***** Records supplied

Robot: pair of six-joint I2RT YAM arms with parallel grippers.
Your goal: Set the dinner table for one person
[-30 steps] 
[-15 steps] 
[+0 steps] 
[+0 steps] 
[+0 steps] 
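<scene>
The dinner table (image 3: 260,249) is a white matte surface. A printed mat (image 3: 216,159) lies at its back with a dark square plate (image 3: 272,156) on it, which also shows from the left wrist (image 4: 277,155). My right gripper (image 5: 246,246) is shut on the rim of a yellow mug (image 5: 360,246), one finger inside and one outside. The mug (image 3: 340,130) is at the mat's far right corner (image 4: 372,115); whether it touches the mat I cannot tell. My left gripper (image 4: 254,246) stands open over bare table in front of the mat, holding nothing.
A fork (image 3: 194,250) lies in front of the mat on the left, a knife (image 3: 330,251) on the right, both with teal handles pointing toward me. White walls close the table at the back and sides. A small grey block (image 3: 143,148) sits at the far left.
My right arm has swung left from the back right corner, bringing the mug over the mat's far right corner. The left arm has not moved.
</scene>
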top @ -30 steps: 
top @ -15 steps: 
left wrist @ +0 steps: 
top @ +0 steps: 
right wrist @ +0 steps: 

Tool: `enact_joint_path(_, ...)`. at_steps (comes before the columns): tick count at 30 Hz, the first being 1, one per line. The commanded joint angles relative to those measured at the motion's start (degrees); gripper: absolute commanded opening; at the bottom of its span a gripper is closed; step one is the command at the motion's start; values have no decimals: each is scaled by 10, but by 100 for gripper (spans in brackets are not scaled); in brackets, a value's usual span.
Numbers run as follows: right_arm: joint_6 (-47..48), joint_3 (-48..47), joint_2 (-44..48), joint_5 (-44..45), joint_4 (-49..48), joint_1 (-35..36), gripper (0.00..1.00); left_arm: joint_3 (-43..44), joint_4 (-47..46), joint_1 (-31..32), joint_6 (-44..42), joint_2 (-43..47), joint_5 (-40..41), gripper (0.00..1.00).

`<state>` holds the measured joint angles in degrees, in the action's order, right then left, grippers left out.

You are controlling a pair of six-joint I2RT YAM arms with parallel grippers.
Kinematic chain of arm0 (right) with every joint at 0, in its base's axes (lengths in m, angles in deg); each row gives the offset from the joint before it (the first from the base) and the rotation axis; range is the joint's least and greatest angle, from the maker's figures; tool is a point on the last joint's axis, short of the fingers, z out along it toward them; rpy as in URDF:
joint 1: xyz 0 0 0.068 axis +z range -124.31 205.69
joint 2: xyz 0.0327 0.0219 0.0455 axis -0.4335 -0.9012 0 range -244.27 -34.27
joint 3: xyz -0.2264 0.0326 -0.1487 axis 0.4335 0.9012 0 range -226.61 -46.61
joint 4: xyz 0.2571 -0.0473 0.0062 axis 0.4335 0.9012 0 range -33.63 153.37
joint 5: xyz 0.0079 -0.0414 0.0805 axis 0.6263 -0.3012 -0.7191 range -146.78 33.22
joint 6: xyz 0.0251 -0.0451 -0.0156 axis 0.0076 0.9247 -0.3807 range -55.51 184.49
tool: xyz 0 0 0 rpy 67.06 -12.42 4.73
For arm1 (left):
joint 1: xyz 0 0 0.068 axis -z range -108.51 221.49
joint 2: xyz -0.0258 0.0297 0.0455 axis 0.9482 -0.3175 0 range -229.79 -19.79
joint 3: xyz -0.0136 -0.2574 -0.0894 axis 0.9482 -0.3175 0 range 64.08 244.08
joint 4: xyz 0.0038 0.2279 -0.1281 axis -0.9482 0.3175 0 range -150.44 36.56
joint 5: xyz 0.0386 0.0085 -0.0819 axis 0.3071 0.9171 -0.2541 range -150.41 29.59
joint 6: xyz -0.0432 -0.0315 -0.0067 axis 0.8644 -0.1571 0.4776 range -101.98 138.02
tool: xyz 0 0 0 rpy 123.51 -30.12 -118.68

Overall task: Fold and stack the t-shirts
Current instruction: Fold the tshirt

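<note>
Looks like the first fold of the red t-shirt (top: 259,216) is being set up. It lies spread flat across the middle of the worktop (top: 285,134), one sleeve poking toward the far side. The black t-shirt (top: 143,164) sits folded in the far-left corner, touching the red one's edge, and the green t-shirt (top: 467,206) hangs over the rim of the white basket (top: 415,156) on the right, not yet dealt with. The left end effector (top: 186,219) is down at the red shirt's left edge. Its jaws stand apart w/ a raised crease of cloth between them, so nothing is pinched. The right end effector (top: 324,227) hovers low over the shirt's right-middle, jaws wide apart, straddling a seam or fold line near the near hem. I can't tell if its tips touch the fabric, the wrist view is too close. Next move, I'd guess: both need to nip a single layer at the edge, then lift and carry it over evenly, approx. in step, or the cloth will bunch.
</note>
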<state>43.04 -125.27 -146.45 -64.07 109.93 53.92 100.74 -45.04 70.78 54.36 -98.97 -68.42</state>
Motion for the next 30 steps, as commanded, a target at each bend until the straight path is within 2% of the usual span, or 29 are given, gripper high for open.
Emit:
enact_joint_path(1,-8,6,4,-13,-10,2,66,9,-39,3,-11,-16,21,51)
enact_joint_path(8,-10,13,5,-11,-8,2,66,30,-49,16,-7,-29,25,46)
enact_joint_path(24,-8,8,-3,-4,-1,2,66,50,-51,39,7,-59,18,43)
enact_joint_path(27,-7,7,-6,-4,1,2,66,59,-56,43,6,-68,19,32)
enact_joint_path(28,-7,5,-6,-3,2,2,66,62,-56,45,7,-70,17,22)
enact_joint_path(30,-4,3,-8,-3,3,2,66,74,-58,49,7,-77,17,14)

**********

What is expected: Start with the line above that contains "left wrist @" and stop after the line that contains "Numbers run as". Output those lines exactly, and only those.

Response below:
left wrist @ +0 steps: 
top @ +0 steps: 
right wrist @ +0 steps: 

Tool: `enact_joint_path(_, ...)`. at_steps (comes before the columns): tick count at 30 Hz, the first being 1, one per line. The commanded joint angles relative to those measured at the motion's start (degrees); gripper: absolute commanded opening; at the bottom of its span a gripper is closed; step one is the command at the motion's start; values have no decimals: each is scaled by 10, but by 100 for gripper (spans in brackets are not scaled); in brackets, a value's usual span.
Numbers run as follows: right_arm: joint_6 (-47..48), joint_3 (-48..47), joint_2 (-44..48), joint_5 (-44..45), joint_4 (-49..48), joint_1 (-35..36), gripper (0.00..1.00); left_arm: joint_3 (-43..44), joint_4 (-47..46), joint_1 (-31..32), joint_6 (-44..42), joint_2 (-43..47), joint_5 (-40..41), gripper (0.00..1.00).

The exercise was answered completely.